» **Description of the task**:
Take the material below and restate it word for word, stopping after the line in which "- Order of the" occurs.

» **Given material**:
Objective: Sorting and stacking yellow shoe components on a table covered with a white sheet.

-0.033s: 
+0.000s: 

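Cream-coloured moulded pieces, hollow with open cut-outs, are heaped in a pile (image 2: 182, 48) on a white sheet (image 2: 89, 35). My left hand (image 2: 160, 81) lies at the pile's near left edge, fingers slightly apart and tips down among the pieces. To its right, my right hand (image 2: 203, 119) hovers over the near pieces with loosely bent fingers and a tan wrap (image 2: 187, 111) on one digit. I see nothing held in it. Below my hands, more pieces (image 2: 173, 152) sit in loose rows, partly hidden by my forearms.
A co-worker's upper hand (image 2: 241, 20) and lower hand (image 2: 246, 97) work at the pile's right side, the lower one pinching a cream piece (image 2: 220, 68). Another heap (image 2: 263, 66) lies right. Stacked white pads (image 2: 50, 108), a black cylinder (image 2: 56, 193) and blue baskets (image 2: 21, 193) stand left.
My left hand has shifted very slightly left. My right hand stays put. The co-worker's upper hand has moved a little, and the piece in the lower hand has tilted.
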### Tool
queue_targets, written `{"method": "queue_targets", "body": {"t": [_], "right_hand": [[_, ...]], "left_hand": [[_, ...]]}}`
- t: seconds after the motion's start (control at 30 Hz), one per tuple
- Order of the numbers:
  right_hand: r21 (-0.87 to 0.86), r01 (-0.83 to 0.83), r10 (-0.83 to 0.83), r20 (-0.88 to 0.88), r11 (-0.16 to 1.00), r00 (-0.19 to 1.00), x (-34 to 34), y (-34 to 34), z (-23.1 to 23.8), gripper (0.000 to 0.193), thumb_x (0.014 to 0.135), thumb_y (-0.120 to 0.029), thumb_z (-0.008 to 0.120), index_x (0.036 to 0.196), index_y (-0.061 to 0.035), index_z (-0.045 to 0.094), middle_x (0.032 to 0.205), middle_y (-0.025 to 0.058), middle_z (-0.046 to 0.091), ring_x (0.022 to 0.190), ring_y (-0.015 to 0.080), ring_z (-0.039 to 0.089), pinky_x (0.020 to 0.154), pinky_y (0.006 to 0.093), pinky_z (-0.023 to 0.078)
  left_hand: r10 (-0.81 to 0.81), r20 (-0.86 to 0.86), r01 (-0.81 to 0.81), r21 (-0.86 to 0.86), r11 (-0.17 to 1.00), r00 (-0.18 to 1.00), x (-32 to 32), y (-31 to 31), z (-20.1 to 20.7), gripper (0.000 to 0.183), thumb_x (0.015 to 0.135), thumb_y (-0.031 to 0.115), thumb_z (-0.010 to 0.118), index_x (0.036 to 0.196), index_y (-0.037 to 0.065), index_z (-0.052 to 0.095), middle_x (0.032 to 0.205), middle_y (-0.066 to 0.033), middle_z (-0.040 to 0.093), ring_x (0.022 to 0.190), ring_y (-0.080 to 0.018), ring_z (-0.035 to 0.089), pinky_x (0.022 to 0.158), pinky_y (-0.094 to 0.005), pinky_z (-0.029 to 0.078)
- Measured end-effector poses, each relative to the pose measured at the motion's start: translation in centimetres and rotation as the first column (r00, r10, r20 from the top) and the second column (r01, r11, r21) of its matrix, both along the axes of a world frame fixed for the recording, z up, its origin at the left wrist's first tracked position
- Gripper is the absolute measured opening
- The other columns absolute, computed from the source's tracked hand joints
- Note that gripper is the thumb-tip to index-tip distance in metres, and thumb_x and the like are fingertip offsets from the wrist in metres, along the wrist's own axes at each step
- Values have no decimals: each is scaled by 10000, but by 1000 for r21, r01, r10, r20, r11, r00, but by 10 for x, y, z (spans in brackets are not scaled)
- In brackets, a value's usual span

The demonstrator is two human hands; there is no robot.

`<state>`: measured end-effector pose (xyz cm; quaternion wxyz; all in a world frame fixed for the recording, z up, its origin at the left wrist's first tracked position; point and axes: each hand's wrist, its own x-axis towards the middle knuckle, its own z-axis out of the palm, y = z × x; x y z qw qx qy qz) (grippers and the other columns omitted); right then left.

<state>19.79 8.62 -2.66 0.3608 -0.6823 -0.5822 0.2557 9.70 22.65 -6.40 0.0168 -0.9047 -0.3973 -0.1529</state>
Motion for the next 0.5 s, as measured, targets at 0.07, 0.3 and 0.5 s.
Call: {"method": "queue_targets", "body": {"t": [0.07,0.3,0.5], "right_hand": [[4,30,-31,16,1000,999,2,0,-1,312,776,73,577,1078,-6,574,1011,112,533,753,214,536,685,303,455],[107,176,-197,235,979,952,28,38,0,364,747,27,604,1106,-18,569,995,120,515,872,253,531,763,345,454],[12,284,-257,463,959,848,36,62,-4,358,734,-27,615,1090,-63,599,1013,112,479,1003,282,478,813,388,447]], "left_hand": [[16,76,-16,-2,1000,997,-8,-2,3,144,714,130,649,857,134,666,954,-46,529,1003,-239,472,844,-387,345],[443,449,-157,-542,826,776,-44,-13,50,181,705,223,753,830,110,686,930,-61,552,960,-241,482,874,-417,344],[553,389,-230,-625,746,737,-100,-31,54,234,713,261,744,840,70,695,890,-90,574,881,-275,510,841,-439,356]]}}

» **Output below**:
Objective: Sorting and stacking yellow shoe components on a table covered with a white sheet.

-0.033s: 
+0.000s: 

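Cream-coloured moulded pieces, hollow with open cut-outs, are heaped in a pile (image 2: 182, 48) on a white sheet (image 2: 89, 35). My left hand (image 2: 160, 81) lies at the pile's near left edge, fingers slightly apart and tips down among the pieces. To its right, my right hand (image 2: 203, 119) hovers over the near pieces with loosely bent fingers and a tan wrap (image 2: 187, 111) on one digit. I see nothing held in it. Below my hands, more pieces (image 2: 173, 152) sit in loose rows, partly hidden by my forearms.
A co-worker's upper hand (image 2: 241, 20) and lower hand (image 2: 246, 97) work at the pile's right side, the lower one pinching a cream piece (image 2: 220, 68). Another heap (image 2: 263, 66) lies right. Stacked white pads (image 2: 50, 108), a black cylinder (image 2: 56, 193) and blue baskets (image 2: 21, 193) stand left.
My left hand has shifted very slightly left. My right hand stays put. The co-worker's upper hand has moved a little, and the piece in the lower hand has tilted.
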### Tool
queue_targets, written `{"method": "queue_targets", "body": {"t": [_], "right_hand": [[_, ...]], "left_hand": [[_, ...]]}}`
- t: seconds after the motion's start (control at 30 Hz), one per tuple
- Order of the numbers:

This completes the requested output.